Para se recuperar, precisamos abrir gradualmente essas memórias bloqueadas novamente. E a comida pode desempenhar um papel nisso. "Com a ideia de progredir, podemos usar alimentos para nos ajudar. Me concentrei em refeições significativas e que podem nos trazer essas memórias. Mas falo por experiência própria. Dediquei-me a preparar os alimentos que meu marido gostava de comer nos restaurantes e isso me confortou de alguma forma", diz Shulman.

PAIS

Quando o pai de Amy morreu, alguns anos atrás, a comida se tornou uma maneira de estar perto dele de alguma forma. Seu pai era um imigrante romeno no Reino Unido que, além de ser arquiteto, tinha um restaurante famoso por seu pastrami.

E ela encontrou um alimento que trazia à tona todas as suas boas lembranças com o pai: cebola crua. "Ele usava cebola para tudo", diz Amy. 

Embora não gostasse do sabor, ela começou a comê-la várias vezes por semana. "Faço isso por ele." Amy também começou a experimentar o scone (um bolinho de trigo ou aveia tradicional do Reino Unido), pelo qual nunca teve muito apreço, para entender por que seu pai gostava tanto dele. A refeição com scone começou a se tornar um ritual.

A ideia de se reconectar ou buscar alívio com a comida no meio do luto não é nova. Na Roma antiga, era prática comum construir canais para cemitérios, com a ideia de enviar alimentos e bebidas para os mortos no futuro.

Os hindus só comem pratos vegetarianos durante os 12 primeiros dias após a morte do ente querido. No Japão —um país predominantemente budista—, uma tradição conhecida como "tsuya" é realizada em casa.

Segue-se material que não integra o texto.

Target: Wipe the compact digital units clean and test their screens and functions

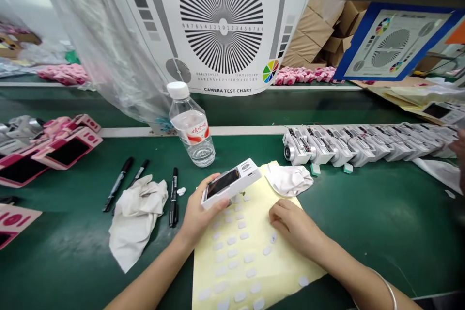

O ritual envolve uma fotografia da pessoa que morreu, colocada ao lado de uma tigela cheia de arroz com dois palitos posicionados verticalmente no prato.

Já no México, um conjunto de refeições, especialmente as que acompanham o molho toupeira, são uma parte central da novena que é rezada quando uma pessoa morre.

CONEXÃO

Candi Cann, professora de religião da Universidade Baylor, no Texas, observou que já existem velórios com refeições de redes de fast food em sociedades tradicionais como a China. "(Nesses locais) Era comum comer laranjas, abacaxis, carne assada, mas agora você também vê alimentos ocidentais como batatas fritas, um milk-shake, um Big Mac (hambúrguer do MC Donald's)", diz.

"Às vezes as pessoas comem e, como acontece com as flores, a equipe do cemitério passa e limpa o local." Tais práticas são menos comuns no Ocidente, mas no sul dos Estados Unidos a tradição de levar pratos de comida em cerimônias de luto pode estar se tornando uma tendência.

"A função desses pratos é fortalecer a comunhão através da comida", diz Cann. "Ela é compartilhada enquanto as pessoas contam histórias sobre o morto. Esses alimentos são, por exemplo, jambalaya — prato de arroz tradicional em cidades como Nova Orleans —, as chamadas batatas fúnebres ou o bolo de chocolate do Texas".

"A ideia é que as refeições possam ser compartilhadas, gerando esse tipo de reconexão da comunidade local quando a pessoa não estiver mais lá", afirma. Assim, embora os mortos tenham desaparecido de nossas vidas, sua presença perdura na memória por meio dos alimentos de que mais gostamos.

Para Cann, com muita frequência, a dor do luto é considerada anormal e as pessoas se esforçam para "seguir em frente", em vez de permitir que elas criem seus próprios rituais alimentares que permitam manter um relacionamento com os mortos.